The rapid expansion of artificial intelligence depends on an often-invisible workforce of data annotators, content moderators, and data labellers primarily based in the Global South, who work under harsh and murky conditions set by the platforms. One most essential aspects of this work, but often not mentioned, is the systematic violation of data privacy of those workers. They are often requested to submit personal data such as images, voice recordings, and biometrics to train the AI models. Such breaches are against existing data protection laws. Article 5(1)(b) of the General Data Protection Regulation (GDPR) mandates purpose limitation, while Section 25 of Kenya's Data Protection Act upholds principles of lawfulness, fairness, and transparency in data processing. Even then, AI companies and outsourcing firms are in constant disregard of these laws and use loopholes in the various country laws to coerce workers into collecting their data under coercive employment terms, with little to no oversight.
Therefore, this research seeks to answer two questions: (1) What are the legal and ethical implications of requiring platform workers to submit personal data (e.g., biometrics) for AI training, and how do these practices intersect with existing labour and data protection laws? (2) How are these data workers organizing to demand stronger privacy protections and ethical AI labour conditions? Using a mixed-methods approach like qualitative interviews with affected workers, legal analysis of data protection regimes, and case studies of worker-led movements, the study seeks to show how algorithmic management enforces labour exploitation and data privacy infringements while leaving workers without control over their personal information.

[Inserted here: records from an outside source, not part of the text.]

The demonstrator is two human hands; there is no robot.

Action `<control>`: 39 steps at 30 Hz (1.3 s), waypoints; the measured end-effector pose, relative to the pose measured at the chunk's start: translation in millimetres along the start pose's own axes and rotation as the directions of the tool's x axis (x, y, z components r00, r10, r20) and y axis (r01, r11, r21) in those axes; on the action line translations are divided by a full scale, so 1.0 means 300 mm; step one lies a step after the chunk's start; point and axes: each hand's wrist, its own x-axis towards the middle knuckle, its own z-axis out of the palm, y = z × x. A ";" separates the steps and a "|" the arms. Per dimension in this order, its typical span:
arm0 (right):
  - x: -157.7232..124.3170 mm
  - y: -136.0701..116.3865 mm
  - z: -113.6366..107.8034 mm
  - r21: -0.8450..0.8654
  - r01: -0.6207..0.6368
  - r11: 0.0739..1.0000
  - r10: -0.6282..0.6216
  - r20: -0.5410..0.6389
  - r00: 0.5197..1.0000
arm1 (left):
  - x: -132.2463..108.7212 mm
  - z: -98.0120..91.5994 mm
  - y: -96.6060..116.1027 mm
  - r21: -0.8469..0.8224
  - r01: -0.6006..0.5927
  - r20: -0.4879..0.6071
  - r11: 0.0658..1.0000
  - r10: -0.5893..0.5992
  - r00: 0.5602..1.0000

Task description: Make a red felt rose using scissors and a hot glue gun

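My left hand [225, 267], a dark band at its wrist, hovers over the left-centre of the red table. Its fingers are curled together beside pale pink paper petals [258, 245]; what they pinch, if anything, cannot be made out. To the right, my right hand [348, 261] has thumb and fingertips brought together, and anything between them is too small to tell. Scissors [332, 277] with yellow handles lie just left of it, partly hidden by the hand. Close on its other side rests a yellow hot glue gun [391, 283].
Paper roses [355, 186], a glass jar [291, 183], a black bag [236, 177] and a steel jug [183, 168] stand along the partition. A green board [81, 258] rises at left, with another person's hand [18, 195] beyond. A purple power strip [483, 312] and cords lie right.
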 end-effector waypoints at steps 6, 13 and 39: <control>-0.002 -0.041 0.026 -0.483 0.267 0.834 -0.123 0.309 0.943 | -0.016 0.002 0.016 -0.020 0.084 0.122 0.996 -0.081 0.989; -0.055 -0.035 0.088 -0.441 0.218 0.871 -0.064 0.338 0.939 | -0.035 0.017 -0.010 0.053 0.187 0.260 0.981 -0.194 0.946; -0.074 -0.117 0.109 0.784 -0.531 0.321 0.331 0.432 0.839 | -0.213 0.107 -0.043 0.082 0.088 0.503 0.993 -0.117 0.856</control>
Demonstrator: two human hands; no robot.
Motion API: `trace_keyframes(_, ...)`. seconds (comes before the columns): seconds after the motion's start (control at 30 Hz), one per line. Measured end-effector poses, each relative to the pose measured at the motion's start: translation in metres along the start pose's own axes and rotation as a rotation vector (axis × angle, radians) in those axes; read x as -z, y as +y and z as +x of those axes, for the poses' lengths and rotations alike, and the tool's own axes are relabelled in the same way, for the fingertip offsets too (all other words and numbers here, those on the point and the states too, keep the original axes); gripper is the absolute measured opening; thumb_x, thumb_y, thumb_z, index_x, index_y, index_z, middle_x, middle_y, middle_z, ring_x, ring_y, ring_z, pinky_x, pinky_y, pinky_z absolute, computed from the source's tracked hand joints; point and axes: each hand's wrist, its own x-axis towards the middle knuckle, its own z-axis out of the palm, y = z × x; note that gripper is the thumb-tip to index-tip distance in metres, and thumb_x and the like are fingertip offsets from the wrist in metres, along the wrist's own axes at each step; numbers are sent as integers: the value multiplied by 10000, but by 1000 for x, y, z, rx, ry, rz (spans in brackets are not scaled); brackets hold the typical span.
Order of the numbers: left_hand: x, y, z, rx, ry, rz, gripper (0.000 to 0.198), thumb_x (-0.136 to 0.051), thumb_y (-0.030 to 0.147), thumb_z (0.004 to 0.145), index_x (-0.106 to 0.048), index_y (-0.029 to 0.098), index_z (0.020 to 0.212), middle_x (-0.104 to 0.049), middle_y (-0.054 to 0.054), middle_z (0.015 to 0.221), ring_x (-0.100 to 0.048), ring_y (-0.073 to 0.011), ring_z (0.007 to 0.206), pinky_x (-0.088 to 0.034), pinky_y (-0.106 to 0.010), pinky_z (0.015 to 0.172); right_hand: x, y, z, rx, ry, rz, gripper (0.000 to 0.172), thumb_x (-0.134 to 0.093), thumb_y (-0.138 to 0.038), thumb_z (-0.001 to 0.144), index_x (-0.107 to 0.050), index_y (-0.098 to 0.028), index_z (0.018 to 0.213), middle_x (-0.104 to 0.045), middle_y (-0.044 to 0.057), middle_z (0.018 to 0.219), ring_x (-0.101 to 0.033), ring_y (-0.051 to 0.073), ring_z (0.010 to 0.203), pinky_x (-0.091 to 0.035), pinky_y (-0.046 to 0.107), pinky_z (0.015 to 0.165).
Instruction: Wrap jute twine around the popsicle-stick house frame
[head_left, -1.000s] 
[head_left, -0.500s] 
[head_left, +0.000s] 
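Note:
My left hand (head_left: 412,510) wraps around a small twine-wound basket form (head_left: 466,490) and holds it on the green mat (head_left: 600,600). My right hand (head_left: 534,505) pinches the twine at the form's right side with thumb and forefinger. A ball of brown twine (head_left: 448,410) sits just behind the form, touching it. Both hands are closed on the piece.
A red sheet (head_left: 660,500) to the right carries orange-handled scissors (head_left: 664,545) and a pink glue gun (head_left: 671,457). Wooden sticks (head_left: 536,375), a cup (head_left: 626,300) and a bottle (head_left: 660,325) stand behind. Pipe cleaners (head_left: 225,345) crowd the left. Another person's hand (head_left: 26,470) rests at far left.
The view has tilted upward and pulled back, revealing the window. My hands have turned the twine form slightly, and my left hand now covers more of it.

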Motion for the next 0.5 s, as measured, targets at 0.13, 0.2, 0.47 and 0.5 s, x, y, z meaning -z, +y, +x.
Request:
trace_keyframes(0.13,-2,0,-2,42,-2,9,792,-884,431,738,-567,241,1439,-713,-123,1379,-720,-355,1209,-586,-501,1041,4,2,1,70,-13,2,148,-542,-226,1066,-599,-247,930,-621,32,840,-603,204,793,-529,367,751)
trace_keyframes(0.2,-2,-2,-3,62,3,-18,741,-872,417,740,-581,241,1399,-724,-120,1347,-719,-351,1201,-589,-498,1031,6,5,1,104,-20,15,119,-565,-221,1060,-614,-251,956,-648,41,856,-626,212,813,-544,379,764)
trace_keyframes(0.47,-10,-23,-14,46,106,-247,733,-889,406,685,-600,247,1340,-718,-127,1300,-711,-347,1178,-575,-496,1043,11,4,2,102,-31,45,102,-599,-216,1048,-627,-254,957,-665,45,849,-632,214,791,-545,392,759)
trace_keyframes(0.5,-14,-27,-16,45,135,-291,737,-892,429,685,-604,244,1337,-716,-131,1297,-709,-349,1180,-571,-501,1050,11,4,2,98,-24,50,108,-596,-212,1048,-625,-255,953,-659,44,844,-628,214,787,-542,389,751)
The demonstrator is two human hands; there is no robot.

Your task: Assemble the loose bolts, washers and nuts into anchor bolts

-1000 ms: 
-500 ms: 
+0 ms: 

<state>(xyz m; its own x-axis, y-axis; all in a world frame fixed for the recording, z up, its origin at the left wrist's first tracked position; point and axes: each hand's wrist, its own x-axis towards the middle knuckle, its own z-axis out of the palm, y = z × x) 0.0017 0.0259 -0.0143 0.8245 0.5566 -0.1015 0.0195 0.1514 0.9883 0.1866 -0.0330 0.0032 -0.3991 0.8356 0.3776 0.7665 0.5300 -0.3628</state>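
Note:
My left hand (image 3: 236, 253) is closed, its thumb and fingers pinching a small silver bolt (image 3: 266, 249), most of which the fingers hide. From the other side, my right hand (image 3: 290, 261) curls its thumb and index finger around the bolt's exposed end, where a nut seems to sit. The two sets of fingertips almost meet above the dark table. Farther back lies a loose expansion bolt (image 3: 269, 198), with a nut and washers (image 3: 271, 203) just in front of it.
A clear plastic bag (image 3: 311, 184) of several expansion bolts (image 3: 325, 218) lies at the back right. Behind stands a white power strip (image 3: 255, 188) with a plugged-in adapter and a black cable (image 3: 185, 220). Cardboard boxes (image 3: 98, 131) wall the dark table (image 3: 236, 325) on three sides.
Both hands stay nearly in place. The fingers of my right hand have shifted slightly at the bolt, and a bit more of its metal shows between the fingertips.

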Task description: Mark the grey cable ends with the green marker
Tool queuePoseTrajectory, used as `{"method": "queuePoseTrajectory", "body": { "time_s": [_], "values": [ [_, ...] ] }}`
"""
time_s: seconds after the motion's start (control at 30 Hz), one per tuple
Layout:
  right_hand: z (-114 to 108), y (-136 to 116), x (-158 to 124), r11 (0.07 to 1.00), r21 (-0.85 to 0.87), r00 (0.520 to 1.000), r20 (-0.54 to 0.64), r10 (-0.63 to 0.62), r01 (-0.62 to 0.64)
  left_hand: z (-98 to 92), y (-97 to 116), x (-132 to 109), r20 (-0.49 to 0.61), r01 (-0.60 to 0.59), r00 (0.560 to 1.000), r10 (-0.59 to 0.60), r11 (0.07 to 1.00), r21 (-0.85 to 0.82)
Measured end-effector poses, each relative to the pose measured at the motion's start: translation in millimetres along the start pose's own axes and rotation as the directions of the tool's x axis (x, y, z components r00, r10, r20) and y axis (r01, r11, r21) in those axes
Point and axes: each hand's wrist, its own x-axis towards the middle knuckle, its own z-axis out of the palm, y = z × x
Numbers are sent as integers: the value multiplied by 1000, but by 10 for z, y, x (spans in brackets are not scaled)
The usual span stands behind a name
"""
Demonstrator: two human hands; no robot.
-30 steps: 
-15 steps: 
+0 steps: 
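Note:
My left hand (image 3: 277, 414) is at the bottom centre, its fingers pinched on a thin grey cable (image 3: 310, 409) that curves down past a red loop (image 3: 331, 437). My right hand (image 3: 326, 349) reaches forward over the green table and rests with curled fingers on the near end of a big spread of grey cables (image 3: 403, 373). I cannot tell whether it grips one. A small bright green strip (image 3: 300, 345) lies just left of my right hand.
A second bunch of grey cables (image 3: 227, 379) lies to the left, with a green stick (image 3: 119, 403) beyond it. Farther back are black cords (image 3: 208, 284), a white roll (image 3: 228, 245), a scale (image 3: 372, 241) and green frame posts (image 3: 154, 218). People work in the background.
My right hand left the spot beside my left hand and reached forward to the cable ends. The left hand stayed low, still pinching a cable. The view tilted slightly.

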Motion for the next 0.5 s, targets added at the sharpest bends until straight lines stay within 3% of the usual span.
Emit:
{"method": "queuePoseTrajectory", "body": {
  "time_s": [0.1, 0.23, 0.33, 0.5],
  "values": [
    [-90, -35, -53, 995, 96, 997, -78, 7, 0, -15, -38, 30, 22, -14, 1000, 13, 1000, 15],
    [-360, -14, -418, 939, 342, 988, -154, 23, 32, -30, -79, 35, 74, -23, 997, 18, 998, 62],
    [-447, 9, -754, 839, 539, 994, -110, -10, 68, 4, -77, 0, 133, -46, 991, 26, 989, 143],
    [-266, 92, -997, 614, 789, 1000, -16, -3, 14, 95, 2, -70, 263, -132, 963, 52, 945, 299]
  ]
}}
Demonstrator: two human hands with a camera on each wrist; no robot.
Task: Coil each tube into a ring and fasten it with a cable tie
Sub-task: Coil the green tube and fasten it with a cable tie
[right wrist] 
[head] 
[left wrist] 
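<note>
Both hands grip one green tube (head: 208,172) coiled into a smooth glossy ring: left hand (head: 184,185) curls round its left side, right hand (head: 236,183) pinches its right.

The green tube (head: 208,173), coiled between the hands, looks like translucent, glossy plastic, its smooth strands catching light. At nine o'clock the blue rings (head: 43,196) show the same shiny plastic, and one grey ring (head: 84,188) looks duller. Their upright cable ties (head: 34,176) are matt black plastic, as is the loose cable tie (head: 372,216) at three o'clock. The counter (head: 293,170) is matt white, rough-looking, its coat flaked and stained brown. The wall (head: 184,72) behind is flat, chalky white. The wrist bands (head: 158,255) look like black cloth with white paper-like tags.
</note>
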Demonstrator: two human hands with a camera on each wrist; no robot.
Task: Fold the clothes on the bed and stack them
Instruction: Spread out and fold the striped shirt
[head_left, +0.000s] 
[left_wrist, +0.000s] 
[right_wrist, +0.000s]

Grassroots and transnational advocacy continue to work against such organizing challenges. The unions and worker-led campaigns demand fair wages and transparency in algorithmic management and the right to data protection, consent, and control over their personal information. Thus, this paper argues that a dual approach, strengthening data protection laws to protect workers' privacy and supporting collective organizing efforts to resist exploitative AI labour practices, must address AI labour precarity. The research will form a more extensive discourse on countering the powers of platforms and promoting the ethical governance of AI by linking data protection/privacy with labour rights.